WHAT THE EXERCISE ASKS:
Every line below should be given again without alteration.

SOURCE DATA:
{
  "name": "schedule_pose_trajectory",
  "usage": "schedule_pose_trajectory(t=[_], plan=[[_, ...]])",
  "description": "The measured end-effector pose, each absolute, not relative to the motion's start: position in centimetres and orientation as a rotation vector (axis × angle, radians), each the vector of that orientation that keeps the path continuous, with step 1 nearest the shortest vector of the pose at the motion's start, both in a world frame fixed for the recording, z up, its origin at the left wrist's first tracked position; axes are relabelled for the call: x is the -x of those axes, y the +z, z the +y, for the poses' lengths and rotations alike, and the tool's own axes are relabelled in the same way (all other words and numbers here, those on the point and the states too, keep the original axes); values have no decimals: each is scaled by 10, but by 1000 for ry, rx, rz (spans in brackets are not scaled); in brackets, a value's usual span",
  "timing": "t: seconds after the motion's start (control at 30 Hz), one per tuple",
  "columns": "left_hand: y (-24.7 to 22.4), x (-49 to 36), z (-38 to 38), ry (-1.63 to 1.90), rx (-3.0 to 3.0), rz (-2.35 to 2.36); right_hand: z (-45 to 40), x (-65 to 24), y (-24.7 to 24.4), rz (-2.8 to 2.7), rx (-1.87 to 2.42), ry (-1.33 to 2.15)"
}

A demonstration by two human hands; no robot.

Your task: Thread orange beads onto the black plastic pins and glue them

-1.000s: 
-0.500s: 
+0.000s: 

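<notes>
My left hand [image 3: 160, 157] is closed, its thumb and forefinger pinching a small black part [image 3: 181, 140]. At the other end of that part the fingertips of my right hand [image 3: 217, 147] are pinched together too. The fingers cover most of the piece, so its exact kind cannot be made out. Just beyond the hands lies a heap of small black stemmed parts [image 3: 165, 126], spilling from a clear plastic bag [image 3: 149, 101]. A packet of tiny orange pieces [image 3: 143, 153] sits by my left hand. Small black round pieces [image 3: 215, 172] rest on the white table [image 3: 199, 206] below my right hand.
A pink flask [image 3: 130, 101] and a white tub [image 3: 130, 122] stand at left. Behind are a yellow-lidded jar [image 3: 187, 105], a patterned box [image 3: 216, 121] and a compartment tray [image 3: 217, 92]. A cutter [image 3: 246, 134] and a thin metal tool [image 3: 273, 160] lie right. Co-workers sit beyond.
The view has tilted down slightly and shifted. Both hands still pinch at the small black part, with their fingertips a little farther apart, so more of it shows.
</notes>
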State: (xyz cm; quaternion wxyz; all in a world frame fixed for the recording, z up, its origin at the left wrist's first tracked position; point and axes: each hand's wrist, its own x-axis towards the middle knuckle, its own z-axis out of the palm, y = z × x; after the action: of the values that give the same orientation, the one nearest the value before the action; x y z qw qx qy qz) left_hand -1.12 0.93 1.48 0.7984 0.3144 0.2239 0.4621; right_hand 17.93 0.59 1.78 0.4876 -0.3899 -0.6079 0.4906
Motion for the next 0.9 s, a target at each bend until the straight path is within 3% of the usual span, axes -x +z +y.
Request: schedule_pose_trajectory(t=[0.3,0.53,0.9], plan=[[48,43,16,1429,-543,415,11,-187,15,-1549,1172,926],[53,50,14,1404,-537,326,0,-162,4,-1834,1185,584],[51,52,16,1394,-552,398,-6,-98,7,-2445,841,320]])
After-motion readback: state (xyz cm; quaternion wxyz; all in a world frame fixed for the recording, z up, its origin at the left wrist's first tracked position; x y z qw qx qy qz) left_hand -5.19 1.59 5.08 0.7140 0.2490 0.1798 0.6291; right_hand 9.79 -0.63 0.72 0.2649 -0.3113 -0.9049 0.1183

RESPONSE:
{
  "name": "schedule_pose_trajectory",
  "usage": "schedule_pose_trajectory(t=[_], plan=[[_, ...]])",
  "description": "The measured end-effector pose, each absolute, not relative to the motion's start: position in centimetres and orientation as a rotation vector (axis × angle, radians), each the vector of that orientation that keeps the path continuous, with step 1 nearest the shortest vector of the pose at the motion's start, both in a world frame fixed for the recording, z up, its origin at the left wrist's first tracked position; axes are relabelled for the call: x is the -x of those axes, y the +z, z the +y, for the poses' lengths and rotations alike, and the tool's own axes are relabelled in the same way (all other words and numbers here, those on the point and the states too, keep the original axes); values have no decimals: each is scaled by 10, but by 1000 for ry, rx, rz (spans in brackets are not scaled); in brackets, a value's usual span",
  "timing": "t: seconds after the motion's start (control at 30 Hz), one per tuple",
  "columns": "left_hand: y (-24.7 to 22.4), x (-49 to 36), z (-38 to 38), ry (-1.63 to 1.90), rx (-3.0 to 3.0), rz (-2.35 to 2.36); right_hand: z (-45 to 40), x (-65 to 24), y (-24.7 to 24.4), rz (-2.8 to 2.7), rx (-1.87 to 2.42), ry (-1.33 to 2.15)"
}

A demonstration by two human hands; no robot.

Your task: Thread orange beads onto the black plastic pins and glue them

-1.000s: 
-0.500s: 
+0.000s: 

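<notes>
My left hand [image 3: 160, 157] is closed, its thumb and forefinger pinching a small black part [image 3: 181, 140]. At the other end of that part the fingertips of my right hand [image 3: 217, 147] are pinched together too. The fingers cover most of the piece, so its exact kind cannot be made out. Just beyond the hands lies a heap of small black stemmed parts [image 3: 165, 126], spilling from a clear plastic bag [image 3: 149, 101]. A packet of tiny orange pieces [image 3: 143, 153] sits by my left hand. Small black round pieces [image 3: 215, 172] rest on the white table [image 3: 199, 206] below my right hand.
A pink flask [image 3: 130, 101] and a white tub [image 3: 130, 122] stand at left. Behind are a yellow-lidded jar [image 3: 187, 105], a patterned box [image 3: 216, 121] and a compartment tray [image 3: 217, 92]. A cutter [image 3: 246, 134] and a thin metal tool [image 3: 273, 160] lie right. Co-workers sit beyond.
The view has tilted down slightly and shifted. Both hands still pinch at the small black part, with their fingertips a little farther apart, so more of it shows.
</notes>
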State: (xyz cm; quaternion wxyz; all in a world frame fixed for the recording, z up, its origin at the left wrist's first tracked position; point and axes: each hand's wrist, its own x-axis towards the middle knuckle, its own z-axis out of the palm, y = z × x; after the action: of the values that give the same orientation, the one nearest the value before the action; x y z qw qx qy qz) left_hand -1.12 0.93 1.48 0.7984 0.3144 0.2239 0.4621; right_hand 17.93 0.59 1.78 0.4876 -0.3899 -0.6079 0.4906
Motion for the next 0.9 s, a target at each bend until the straight path is within 3% of the usual span, axes -x +z +y.
Request: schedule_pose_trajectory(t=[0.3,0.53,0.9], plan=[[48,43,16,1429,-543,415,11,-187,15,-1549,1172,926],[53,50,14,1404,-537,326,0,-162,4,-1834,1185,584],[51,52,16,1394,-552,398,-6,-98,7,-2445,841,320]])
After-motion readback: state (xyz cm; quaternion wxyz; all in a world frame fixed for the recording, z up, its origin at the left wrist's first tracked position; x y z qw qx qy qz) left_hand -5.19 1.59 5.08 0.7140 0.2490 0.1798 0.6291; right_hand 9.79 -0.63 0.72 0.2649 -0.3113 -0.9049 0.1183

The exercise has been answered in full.